### Brief:
Take from the data every line in which the word "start" is found.
# # # # #
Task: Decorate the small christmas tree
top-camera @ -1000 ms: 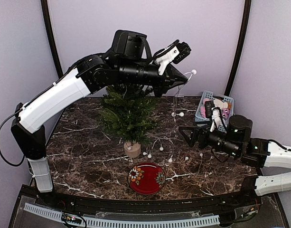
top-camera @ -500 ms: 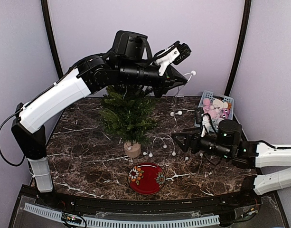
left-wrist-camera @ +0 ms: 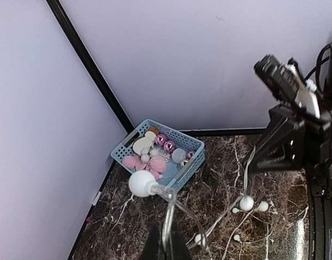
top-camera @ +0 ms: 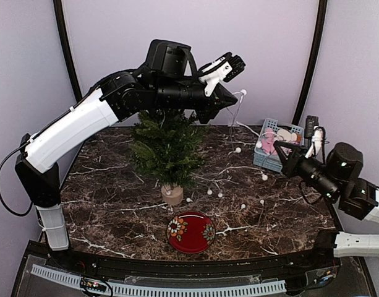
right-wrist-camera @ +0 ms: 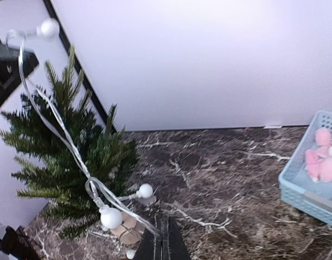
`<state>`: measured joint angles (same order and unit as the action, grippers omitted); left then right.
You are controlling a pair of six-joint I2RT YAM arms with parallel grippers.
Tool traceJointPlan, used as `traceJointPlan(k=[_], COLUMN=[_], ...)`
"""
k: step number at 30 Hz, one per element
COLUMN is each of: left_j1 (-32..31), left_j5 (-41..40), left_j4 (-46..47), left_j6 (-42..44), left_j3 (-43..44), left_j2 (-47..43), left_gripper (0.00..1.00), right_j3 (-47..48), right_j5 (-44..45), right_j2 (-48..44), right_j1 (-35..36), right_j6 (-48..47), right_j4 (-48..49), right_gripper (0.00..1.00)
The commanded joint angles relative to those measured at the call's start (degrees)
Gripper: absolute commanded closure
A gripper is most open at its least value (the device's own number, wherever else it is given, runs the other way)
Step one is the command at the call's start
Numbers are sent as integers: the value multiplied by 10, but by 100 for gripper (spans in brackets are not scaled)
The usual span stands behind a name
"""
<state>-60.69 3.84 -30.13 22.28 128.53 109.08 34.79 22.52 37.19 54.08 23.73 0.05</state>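
The small christmas tree (top-camera: 166,148) stands at the table's back left on its wood stump (top-camera: 172,195); the right wrist view also has the tree (right-wrist-camera: 68,162). A clear light string with white bulbs (top-camera: 237,150) hangs from my raised left gripper (top-camera: 234,101), which is shut on its wire just below the end bulb (left-wrist-camera: 141,183). The string drapes across the table to my right gripper (top-camera: 277,146), lifted beside the basket and shut on the wire (right-wrist-camera: 149,227). Loose bulbs (top-camera: 210,192) trail near the stump.
A blue basket (top-camera: 268,162) of pink, white and silver ornaments sits at the back right, just behind the right gripper; in the left wrist view the basket (left-wrist-camera: 194,146) lies in the corner. A red floral plate (top-camera: 190,231) lies front centre. Walls close in on all sides.
The right gripper went from open to shut and swung back right and upward, pulling the string off the table's middle. The left arm stayed almost still.
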Motion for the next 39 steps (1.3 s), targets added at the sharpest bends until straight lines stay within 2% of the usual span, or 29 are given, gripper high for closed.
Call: traceJointPlan(k=[1, 6, 11, 16, 19, 21, 25, 31, 33, 39], left_j1=[7, 12, 16, 19, 21, 21, 26, 29, 29, 30], left_j5=[-25, -46, -42, -15, -12, -18, -25, -22, -22, -28], left_j4=[18, 30, 59, 116, 141, 153, 159, 152, 153, 155], left_j6=[14, 26, 57, 85, 102, 110, 116, 116, 118, 126], left_j3=[8, 7, 7, 7, 7, 8, 6, -3, -5, -11], left_j2=[-22, -33, -35, -29, -26, -23, -20, -19, -19, -19], left_gripper=[100, 100, 100, 100, 100, 100, 100, 100, 100, 100], right_j3=[55, 134, 243, 392, 483, 512, 491, 382, 345, 233], right_j5=[143, 238, 291, 280, 231, 198, 146, 75, -1, -313], right_j2=[-52, -36, 47, 115, 148, 159, 153, 139, 133, 117], right_j1=[-5, -5, -29, -80, -88, -88, -88, -88, -88, -88], right_j6=[-20, -49, -107, -135, -133, -130, -124, -79, -72, -43], right_j4=[-152, -217, -248, -265, -300, -311, -299, -264, -243, -132], right_gripper=[100, 100, 100, 100, 100, 100, 100, 100, 100, 100])
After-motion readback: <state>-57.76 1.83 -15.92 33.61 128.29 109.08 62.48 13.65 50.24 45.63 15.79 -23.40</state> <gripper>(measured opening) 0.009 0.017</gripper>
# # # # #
### Answer:
The commanded joint angles relative to those measured at the call's start (degrees)
Step one is the command at the call's start

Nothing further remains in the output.